GitHub pushes two-factor authentication for NPM registry users

The level of security has increased for NPM registries for JavaScript packages at GitHub. The Microsoft subsidiary has just announced the implementation of a two-factor authentication policy for the maintainers and administrators of this registry. This security policy will be implemented from a cohort of first-level packages in the first quarter of 2022, specifies Github in a bulletin published on November 15. The platform became the ledger after acquiring NPM in 2020.

This decision follows two security incidents. The first was last October where GitHub discovered an issue caused by maintaining a routine of a publicly available NPM service. While maintaining the database that powers a public replica of NPM, records were created that could expose private package names.

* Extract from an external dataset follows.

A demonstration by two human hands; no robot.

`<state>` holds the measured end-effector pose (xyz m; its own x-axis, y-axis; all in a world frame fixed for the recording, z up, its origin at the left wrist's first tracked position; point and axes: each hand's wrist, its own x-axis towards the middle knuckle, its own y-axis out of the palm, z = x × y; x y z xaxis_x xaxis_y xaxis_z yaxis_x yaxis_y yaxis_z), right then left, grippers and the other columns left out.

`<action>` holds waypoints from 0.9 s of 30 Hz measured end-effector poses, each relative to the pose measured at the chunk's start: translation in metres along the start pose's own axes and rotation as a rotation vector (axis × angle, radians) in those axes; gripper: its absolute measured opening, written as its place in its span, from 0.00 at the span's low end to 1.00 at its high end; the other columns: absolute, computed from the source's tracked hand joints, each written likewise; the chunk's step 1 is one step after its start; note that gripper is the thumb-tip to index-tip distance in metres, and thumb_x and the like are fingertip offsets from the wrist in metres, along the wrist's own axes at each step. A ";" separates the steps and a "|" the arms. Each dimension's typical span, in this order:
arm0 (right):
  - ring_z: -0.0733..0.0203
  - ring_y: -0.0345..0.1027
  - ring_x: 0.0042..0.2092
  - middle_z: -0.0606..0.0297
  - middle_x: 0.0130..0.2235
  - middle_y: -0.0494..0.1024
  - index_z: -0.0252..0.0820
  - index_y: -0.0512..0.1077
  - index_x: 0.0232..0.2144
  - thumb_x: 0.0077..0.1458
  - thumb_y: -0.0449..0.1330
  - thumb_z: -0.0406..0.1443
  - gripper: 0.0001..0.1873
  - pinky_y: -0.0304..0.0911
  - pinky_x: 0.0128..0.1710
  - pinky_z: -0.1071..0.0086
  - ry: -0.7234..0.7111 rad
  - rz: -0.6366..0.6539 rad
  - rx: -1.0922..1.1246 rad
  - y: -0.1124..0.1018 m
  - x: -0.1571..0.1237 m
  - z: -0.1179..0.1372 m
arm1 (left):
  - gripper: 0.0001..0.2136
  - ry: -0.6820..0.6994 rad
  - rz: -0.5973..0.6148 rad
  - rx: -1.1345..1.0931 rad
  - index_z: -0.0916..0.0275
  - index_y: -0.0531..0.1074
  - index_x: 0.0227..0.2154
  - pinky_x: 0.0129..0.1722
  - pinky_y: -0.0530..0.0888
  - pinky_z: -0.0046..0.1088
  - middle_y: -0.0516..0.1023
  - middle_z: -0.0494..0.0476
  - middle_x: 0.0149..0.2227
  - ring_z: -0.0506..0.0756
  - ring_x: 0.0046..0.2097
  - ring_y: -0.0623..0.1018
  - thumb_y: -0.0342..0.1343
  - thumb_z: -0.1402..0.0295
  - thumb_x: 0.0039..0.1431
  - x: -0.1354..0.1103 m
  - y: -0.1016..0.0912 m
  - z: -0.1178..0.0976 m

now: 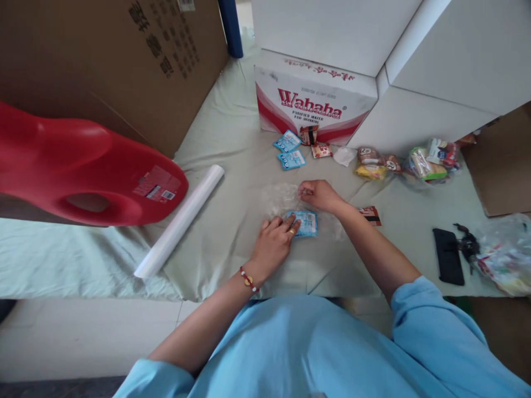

This briefly allowed replica clients to potentially identify private package names through records posted to the public change stream.

A flaw fixed in 6 hours

No other information, including the contents of private packets, was accessible at all times. Those, private, in @owner/package format and created before October 20 were exposed between October 21 and October 29, when investigation began on a fix and determination of the scope of exposure. All records containing private package names were removed from the replicate.npmjs.com service on this date. Changes have been made to prevent the issue from reoccurring.

The other incident took place on November 2. GitHub received a report of a vulnerability that offered an attacker the ability to release new versions of any NPM package using an account without proper authorization. The flaw was fixed within six hours of receiving the report.